FIG. 3 is a diagram in which first and second dichroic mirrors have been moved to set a third projection mode in the OHP of FIG. 1;

[Explanation of symbols]

 DESCRIPTION OF SYMBOLS 1 Original 5 Image sensor 6 Signal processing part 7 Lamp 8 Cold mirror 9 First dichroic mirror 10 Liquid crystal panel 11 Total reflection mirror 12 Total reflection mirror 13 Second dichroic mirror 14 Total reflection mirror 15 Projection lens

Claims (1)

(57) [Claims] 1. An image sensor for reading a document, a signal processing unit for converting an image signal output from the image sensor into a liquid crystal drive signal, a lamp as a light source, and a lamp in the first and second projection modes. A first dichroic mirror that reflects light of a predetermined color out of the light and transmits light other than the light of a predetermined color, moves to a predetermined position in the third projection mode, and does not perform the reflection and transmission; In the second projection mode, light other than the predetermined color light from the first dichroic mirror is incident, and in the third projection mode, the light of the lamp is incident, and based on the liquid crystal drive signal.

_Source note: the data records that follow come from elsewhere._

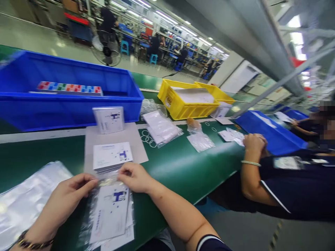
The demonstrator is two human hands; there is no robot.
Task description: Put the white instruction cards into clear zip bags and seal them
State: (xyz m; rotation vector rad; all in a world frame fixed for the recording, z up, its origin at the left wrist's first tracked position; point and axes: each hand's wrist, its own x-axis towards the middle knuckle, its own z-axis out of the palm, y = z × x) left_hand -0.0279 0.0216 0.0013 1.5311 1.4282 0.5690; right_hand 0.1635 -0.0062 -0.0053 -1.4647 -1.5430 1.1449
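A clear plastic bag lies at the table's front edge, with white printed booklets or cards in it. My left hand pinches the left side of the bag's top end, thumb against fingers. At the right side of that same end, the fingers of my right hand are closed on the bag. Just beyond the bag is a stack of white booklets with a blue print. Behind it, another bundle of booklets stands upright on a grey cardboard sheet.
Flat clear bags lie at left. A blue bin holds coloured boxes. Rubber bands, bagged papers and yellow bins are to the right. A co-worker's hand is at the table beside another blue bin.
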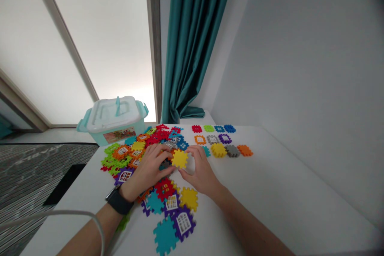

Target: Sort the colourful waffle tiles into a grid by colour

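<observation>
Presently, the left hand and right hand grip one notched yellow plastic tile with curled fingers. Four tiles form a row at 1 o'clock.

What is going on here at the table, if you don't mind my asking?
A person's left hand and right hand hold a yellow interlocking plastic tile over a heap of coloured tiles on a white table. More tiles lie in tidy rows beyond, near a lidded plastic storage box.
</observation>
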Tool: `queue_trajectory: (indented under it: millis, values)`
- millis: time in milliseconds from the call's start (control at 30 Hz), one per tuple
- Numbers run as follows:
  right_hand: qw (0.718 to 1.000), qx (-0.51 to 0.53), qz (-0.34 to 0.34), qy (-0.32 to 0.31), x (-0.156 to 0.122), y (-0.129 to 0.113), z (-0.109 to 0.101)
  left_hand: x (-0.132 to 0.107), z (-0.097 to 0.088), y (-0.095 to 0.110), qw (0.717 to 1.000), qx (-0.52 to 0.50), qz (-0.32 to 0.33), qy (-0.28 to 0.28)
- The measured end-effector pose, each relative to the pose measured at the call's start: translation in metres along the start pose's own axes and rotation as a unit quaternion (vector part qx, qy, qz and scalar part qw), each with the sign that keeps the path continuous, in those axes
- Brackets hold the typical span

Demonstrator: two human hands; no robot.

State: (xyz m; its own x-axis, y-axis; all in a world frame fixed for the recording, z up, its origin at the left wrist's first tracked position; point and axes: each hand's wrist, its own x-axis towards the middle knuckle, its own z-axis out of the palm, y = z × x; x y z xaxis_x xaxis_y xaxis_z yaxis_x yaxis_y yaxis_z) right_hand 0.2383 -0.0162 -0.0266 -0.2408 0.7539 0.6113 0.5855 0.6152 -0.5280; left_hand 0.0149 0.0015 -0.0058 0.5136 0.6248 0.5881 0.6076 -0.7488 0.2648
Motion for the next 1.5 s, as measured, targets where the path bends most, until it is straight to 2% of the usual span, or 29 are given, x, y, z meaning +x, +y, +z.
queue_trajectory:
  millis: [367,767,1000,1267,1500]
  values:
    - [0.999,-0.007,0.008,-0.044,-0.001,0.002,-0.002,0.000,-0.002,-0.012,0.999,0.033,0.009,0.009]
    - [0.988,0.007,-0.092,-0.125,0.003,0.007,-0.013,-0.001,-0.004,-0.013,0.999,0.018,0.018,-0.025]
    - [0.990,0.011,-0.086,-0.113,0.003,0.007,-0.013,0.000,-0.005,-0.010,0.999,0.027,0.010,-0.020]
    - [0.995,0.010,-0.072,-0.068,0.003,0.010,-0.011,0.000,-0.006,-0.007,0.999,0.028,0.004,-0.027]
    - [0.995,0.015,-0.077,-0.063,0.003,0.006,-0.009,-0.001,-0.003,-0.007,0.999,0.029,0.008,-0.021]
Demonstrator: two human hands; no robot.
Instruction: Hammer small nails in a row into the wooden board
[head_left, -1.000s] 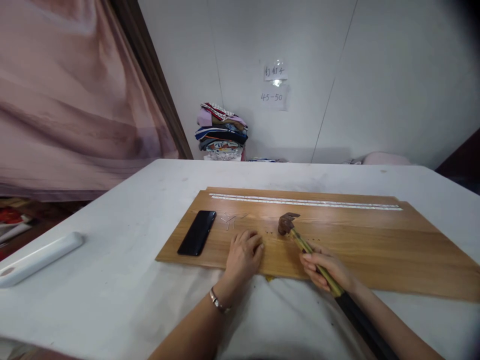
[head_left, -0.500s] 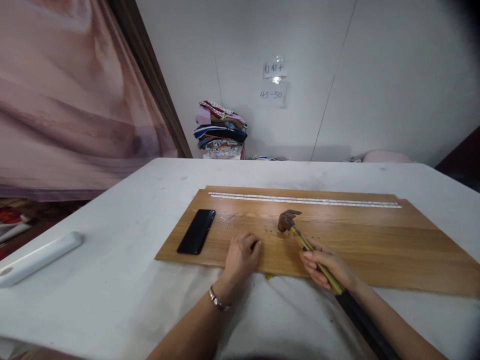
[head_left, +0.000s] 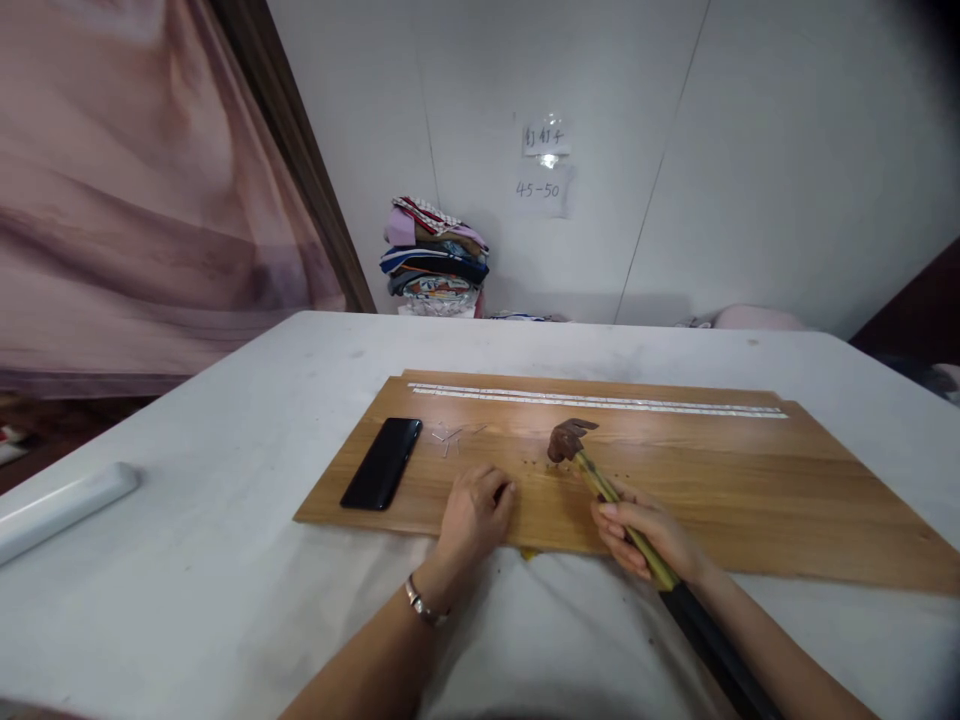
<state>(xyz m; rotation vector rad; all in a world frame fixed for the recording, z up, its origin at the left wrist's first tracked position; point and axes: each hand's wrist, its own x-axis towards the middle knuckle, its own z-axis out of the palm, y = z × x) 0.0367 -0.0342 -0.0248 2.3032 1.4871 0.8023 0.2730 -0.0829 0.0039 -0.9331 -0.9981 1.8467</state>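
Observation:
A long wooden board point(head_left: 750, 500) lies on a white table point(head_left: 225, 560). My right hand point(head_left: 645, 535) grips the yellow-and-black handle of a hammer point(head_left: 570, 440), whose rusty head rests on the board near a row of small nail heads point(head_left: 534, 464). My left hand point(head_left: 472, 510) lies on the board's near edge with its fingers curled under; nothing shows in it. A few loose nails point(head_left: 448, 437) lie just beyond it. A black phone point(head_left: 381, 476) lies face up at the board's left end.
A thin strip of nails point(head_left: 600, 401) runs along the board's far edge. A white oblong object point(head_left: 60, 505) lies at the table's left edge. Folded clothes point(head_left: 435, 260) are stacked against the white wall; a pink curtain point(head_left: 135, 200) hangs at left.
My left hand's fingers have curled in and drawn back slightly toward the board's near edge. The hammer stays put; the view has shifted a little.

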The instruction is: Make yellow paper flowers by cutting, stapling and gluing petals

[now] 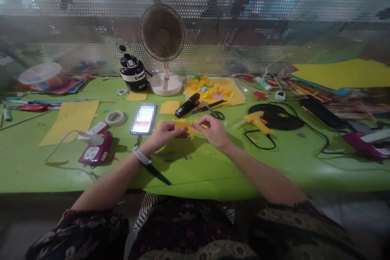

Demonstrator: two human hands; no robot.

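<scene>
Yellow paper (181,124) is pinched by the left hand (165,133) and right hand (215,131), just nearside of the stapler (188,105); it could be torn by uneven pulling. Scissors (213,111), right of the stapler, could be knocked by careless reaching.

A craft worktable, in a workshop or a home craft corner; which of the two cannot be told.
The green tabletop (195,174) carries a yellow glue gun (256,120), scissors (217,114), a black stapler (186,106), a roll of tape (115,118) and coloured sheets (344,74), with yellow flowers (217,89) lying on a sheet near the back. A purple power block (96,151) sits near the front edge, and a perforated screen (100,24) stands behind.
</scene>
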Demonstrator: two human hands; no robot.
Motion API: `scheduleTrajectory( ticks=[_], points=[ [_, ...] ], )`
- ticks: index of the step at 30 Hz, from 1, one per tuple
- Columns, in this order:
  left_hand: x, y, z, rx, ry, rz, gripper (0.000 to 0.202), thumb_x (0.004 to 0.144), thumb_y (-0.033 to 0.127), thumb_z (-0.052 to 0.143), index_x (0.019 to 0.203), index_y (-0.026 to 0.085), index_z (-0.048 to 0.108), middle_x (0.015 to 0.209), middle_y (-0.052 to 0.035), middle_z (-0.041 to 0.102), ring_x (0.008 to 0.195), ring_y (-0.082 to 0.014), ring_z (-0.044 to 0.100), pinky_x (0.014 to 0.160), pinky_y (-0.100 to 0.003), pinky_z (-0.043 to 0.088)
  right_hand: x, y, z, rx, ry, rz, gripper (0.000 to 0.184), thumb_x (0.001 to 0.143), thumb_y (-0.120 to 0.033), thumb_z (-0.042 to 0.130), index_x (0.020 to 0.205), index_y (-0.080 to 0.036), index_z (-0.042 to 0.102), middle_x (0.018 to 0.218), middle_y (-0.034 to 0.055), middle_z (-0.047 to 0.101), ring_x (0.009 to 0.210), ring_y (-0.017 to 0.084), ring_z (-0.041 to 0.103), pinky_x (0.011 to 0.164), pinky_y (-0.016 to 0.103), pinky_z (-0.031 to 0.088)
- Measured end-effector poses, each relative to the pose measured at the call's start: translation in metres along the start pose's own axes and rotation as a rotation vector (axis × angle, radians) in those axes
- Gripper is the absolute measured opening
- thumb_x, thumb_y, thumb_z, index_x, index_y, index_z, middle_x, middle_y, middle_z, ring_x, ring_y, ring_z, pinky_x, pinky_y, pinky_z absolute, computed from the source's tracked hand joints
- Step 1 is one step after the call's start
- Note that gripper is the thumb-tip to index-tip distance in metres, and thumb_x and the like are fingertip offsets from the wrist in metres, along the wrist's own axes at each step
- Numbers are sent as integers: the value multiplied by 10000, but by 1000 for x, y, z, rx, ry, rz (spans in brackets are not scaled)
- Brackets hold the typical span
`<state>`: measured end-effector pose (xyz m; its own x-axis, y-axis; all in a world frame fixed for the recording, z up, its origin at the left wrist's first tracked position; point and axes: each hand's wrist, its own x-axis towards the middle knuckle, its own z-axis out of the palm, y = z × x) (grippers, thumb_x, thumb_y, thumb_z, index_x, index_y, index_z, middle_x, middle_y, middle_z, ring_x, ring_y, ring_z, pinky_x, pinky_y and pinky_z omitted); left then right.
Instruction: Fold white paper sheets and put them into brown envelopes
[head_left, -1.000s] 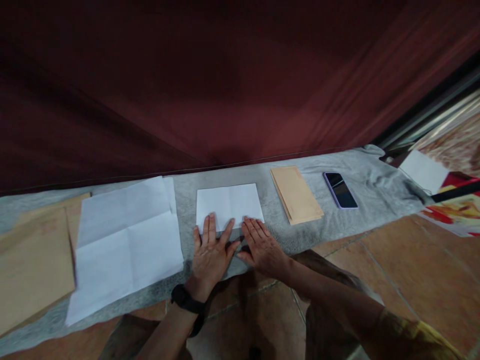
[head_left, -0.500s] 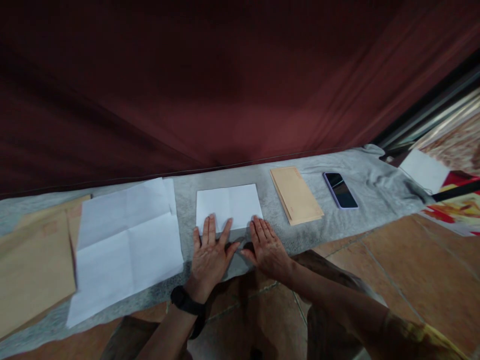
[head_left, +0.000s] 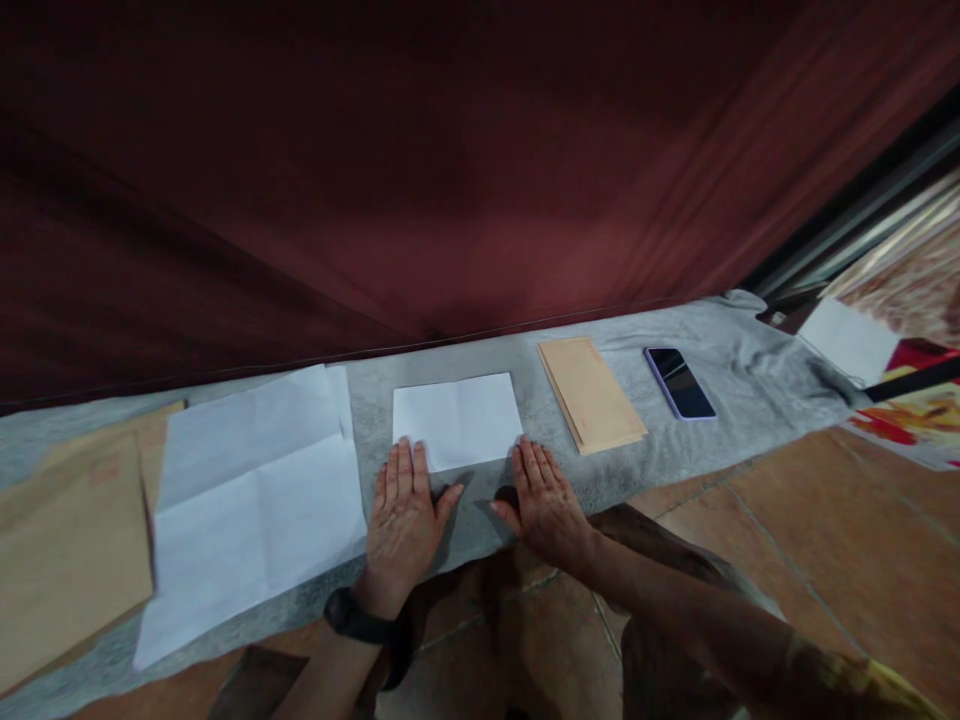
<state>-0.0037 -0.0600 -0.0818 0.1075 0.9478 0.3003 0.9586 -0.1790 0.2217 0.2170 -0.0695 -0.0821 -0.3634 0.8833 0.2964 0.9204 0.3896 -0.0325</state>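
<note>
A folded sheet of white paper (head_left: 459, 420) lies flat in front of me on a grey cloth, with a faint crease down its middle. My left hand (head_left: 405, 520) rests at its near left corner, fingers stretched out and fingertips on the paper, thumb pointing away to the right. At the near right corner lies my right hand (head_left: 549, 505), also flat, its fingertips touching the edge. Neither hand grips anything. Right of the paper is a small stack of brown envelopes (head_left: 592, 393).
Larger creased white sheets (head_left: 255, 530) lie to the left, beside big brown envelopes (head_left: 71, 555). A phone (head_left: 679, 382) sits at the right on the grey cloth (head_left: 765, 370). A dark red curtain (head_left: 450, 250) hangs along the far edge; tiled floor (head_left: 847, 510) shows nearer me.
My hands have spread apart along the paper's near edge, the left one toward the left corner, the right one slightly rightward. The folded paper stays in about the same place.
</note>
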Motion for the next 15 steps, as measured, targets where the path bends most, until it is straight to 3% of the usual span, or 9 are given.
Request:
scheduleTrajectory(
  ticks=[9,15],
  points=[
    [-1,-7,-3,5,6,-52,805,983,573,398,1552,14,286,1587,-300,334,1496,-400,312,1176,-586,326,1,1,-1,50,-11,42,772,975,-541,512,1456,61,458,1534,312,403,1432,410,401,1173,546,356],
    [2,-3,-8,2,-10,-54,791,987,558,398,1524,-18,319,1568,-321,353,1497,-412,299,1189,-583,298,19,7,-13,132,-45,57,697,999,-510,481,1436,33,499,1530,285,429,1449,396,380,1195,554,316]
  ],
)
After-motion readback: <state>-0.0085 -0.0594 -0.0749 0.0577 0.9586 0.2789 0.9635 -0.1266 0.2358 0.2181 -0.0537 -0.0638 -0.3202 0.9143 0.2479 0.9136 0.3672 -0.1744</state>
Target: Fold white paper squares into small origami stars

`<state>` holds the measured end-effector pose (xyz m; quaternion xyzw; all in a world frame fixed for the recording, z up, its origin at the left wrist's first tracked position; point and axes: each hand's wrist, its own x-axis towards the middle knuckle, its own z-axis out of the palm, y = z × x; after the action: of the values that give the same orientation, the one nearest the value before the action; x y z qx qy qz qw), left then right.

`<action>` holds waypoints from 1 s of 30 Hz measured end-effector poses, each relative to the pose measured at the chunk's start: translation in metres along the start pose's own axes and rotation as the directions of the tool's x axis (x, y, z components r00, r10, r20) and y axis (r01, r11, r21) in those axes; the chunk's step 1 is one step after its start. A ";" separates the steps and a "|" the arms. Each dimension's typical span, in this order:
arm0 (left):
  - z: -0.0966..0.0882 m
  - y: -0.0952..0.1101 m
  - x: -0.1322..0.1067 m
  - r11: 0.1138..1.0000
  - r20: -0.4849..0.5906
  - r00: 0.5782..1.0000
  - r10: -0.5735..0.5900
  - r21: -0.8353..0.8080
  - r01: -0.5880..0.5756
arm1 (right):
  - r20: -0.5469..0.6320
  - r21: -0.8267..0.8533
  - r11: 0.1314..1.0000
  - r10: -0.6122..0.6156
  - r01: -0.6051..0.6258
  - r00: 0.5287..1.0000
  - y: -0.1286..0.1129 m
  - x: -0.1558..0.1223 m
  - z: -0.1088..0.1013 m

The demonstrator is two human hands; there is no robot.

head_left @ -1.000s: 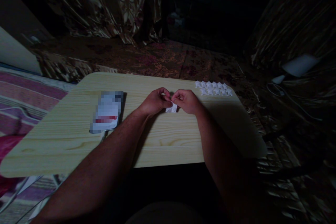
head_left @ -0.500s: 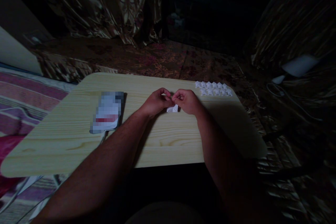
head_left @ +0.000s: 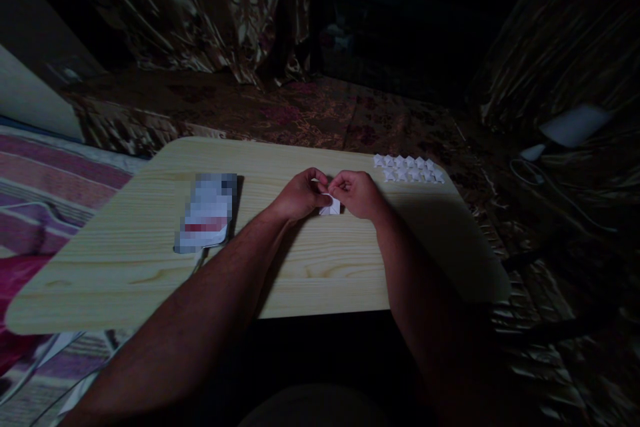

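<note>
My left hand (head_left: 299, 195) and my right hand (head_left: 358, 192) meet over the middle of a light wooden table (head_left: 150, 267). Both pinch a small folded piece of white paper (head_left: 331, 206) between thumb and fingers, just above the tabletop. Their fingers are curled and cover most of the paper. Two short rows of several small white folded paper pieces (head_left: 409, 169) lie at the table's far right corner, a hand's width from my right hand.
A phone (head_left: 207, 221) lies flat on the table to the left of my hands, with a cable leading off the near edge. Dark patterned fabric (head_left: 300, 113) surrounds the table. A striped cloth (head_left: 45, 180) lies at the left, a white object with a cable (head_left: 570, 125) at the right.
The hands have stayed together in the same spot. The fingers have shifted slightly on the folded paper.
</note>
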<state>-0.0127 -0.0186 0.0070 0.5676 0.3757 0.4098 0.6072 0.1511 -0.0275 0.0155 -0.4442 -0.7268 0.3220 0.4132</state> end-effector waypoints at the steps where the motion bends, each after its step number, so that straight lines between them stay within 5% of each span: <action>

A liquid crystal panel that performs display, and in the first projection mode, light transmitted from the liquid crystal panel and light from the first dichroic mirror that does not pass through the liquid crystal panel are combined into projection light, and second and third projections are performed. mode Overhead projector according to claim further comprising a second dichroic mirror to directly projected light to transmitted light of the liquid crystal panel is moved to a predetermined position, and a projection lens that projects the projection light to the screen when.